State lawmakers added a record 92 restrictions on abortion in 2011, ranging from bans on most abortions after 20 weeks of gestation to changes in rules governing abortion clinics, the Guttmacher Institute said Friday.
“In 2011, nearly three times as many abortion restrictions were enacted, compared with any other previous year,” said Elizabeth Nash, manager of Guttmacher Institute’s team that tracks state issues.
“The piling on of restriction after restriction is particularly concerning, as it may signal reduced access to abortion for many women, and could impair women’s ability to successful plan their future pregnancies,” said Ms. Nash. Women most likely to be affected, she added, “are those that have the least ability to navigate these obstacles - poor women, women of color and young women.”
When the 50 state legislatures are taken together, lawmakers introduced more than 1,100 provisions in 2011 - a sharp increase over the 950 introduced in 2010, Guttmacher said in its new report. The institute counts each discrete element of a law as a provision, since laws typically have multiple sections.
Several of the 92 new restrictions are not in effect, pending court rulings, said the institute, formerly an arm of Planned Parenthood.
However, most are in force, including laws in Arizona, Florida and Kansas requiring an abortion provider to offer a pregnant woman the opportunity to view an ultrasound image of her fetus or listen to a verbal description of the image.
Five states - Alabama, Idaho, Indiana, Kansas and Oklahoma - joined Nebraska in passing laws outlawing abortion after 20 weeks based on the premise that fetuses can feel pain at that stage of development. Nebraska passed its first-in-the-nation “fetal pain” law in 2010.
However, Minnesota Gov. Mark Dayton, a Democrat, vetoed similar legislation, said the institute, which called the idea that a fetus can feel pain by 20 weeks a “spurious assertion.”
Virginia and three other states also set new rules for abortion clinics; in Virginia, an outpatient clinic that does at least five abortions a month must upgrade to meet state hospital regulations and permit inspections.

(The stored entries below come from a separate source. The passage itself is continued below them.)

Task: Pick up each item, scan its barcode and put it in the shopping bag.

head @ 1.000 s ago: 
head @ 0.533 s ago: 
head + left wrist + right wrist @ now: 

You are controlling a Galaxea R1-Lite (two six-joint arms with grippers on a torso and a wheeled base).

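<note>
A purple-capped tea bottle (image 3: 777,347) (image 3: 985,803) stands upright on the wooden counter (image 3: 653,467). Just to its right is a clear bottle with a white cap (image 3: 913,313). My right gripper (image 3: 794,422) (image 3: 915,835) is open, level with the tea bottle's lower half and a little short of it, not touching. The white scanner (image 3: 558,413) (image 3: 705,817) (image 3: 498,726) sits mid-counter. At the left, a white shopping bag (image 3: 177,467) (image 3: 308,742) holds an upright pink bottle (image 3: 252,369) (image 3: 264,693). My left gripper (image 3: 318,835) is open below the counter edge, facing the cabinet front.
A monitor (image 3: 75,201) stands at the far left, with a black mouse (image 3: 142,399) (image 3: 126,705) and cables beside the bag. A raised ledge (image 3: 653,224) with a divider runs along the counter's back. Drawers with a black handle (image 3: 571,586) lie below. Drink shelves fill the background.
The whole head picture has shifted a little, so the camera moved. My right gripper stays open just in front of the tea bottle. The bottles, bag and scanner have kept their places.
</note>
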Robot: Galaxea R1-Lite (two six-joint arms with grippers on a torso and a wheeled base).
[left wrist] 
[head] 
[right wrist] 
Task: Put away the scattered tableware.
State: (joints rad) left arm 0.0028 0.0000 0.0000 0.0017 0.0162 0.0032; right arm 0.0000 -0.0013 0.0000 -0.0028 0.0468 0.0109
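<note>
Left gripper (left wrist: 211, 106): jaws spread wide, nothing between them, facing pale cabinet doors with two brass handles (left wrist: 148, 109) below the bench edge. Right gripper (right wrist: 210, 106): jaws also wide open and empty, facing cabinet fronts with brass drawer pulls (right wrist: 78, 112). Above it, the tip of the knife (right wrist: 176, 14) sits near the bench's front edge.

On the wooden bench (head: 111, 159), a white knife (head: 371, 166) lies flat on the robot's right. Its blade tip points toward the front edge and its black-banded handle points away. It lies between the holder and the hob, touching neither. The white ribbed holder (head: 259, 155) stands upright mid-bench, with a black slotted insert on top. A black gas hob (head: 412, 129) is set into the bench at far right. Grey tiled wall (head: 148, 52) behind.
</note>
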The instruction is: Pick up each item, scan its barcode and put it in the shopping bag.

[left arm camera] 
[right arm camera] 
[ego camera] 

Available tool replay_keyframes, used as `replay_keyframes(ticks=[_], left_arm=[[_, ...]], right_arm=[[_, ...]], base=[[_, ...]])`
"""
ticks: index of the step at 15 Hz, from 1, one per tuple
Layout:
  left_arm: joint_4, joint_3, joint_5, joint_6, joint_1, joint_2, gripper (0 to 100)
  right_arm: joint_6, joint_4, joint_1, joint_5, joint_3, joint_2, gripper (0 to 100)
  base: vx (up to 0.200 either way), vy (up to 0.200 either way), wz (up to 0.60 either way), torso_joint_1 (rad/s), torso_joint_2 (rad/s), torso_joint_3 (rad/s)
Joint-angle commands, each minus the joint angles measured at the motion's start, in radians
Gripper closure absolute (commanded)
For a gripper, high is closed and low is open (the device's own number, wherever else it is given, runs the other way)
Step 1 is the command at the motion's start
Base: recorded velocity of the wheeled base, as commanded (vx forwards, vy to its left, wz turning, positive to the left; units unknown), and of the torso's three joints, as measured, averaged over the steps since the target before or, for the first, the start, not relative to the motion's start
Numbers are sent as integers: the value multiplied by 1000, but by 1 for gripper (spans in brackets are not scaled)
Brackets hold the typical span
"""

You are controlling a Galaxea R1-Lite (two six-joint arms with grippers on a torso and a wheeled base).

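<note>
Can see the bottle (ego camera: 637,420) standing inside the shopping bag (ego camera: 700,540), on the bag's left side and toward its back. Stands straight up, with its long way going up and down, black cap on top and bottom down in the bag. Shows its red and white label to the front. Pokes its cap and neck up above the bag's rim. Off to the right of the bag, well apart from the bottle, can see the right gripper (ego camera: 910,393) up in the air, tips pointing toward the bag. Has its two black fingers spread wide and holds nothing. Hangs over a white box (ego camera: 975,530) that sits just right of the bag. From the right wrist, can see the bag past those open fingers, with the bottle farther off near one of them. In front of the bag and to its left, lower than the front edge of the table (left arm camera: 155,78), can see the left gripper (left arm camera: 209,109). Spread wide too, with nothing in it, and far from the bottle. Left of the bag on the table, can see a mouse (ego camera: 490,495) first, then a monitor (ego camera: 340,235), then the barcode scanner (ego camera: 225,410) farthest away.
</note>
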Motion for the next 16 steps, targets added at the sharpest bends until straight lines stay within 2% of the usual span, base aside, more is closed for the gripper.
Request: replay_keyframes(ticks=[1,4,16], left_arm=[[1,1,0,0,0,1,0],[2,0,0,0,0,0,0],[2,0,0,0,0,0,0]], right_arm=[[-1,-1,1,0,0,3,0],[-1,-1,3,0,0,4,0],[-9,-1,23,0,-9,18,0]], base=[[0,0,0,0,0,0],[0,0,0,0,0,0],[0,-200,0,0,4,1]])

In addition, seven states rejected the use of “telemedicine” in medication-induced abortion. In the telemedicine approach, abortion providers use remote communication, like Skype, to guide a patient on how to use a drug like mifepristone to give herself an abortion. Now in Arizona, Kansas, Nebraska, North Dakota, Oklahoma, South Dakota and Tennessee, the physician prescribing such a drug must be in the same room as the patient.
The “most high-profile state-level abortion of debate” was in Mississippi, where voters were asked in November to consider a constitutional amendment on the “personhood” of people from the moment of fertilization, Guttmacher Institute said. Voters rejected the amendment, 58 percent to 42 percent. Had it passed, the institute said, the amendment would have set the stage “to ban all abortions and, potentially, most hormonal contraceptive methods in the state.”
This battle will continue in 2012: Other personhood amendments - which supporters say will establish a right to life to all humans from conception until natural death - are being promoted in several states, including Colorado, Nevada and Ohio.